Your goal:
Your answer is the lines below, exactly, from the one that contains "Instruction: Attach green" through the one that contains "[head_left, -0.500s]", both included.

Records for the task:
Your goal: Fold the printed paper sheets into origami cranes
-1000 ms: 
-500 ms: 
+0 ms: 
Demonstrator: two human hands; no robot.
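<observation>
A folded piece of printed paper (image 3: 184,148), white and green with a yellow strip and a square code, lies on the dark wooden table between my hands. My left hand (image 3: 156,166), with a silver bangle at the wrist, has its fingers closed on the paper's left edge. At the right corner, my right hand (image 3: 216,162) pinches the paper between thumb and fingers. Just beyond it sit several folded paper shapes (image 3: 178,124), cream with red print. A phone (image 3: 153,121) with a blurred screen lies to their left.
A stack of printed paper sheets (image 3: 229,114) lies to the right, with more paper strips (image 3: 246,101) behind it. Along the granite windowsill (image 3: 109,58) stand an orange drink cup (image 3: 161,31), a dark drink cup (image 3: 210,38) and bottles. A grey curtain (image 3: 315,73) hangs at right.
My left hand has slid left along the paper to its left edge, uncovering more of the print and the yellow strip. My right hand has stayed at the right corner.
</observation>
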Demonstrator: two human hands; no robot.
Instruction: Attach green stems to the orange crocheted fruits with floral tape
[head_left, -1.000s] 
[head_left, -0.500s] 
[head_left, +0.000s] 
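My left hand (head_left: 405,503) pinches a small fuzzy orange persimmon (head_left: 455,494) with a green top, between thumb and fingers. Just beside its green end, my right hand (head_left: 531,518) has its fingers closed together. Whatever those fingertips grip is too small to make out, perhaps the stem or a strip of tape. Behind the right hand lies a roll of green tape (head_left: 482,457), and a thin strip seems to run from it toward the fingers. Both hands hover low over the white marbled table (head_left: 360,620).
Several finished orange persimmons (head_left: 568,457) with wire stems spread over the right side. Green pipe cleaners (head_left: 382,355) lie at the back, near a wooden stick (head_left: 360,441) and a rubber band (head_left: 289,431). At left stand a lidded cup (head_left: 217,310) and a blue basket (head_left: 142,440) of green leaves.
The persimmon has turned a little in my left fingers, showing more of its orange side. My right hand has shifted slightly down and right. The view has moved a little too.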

Task answer:
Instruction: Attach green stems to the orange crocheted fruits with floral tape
[head_left, -1.000s] 
[head_left, -0.500s] 

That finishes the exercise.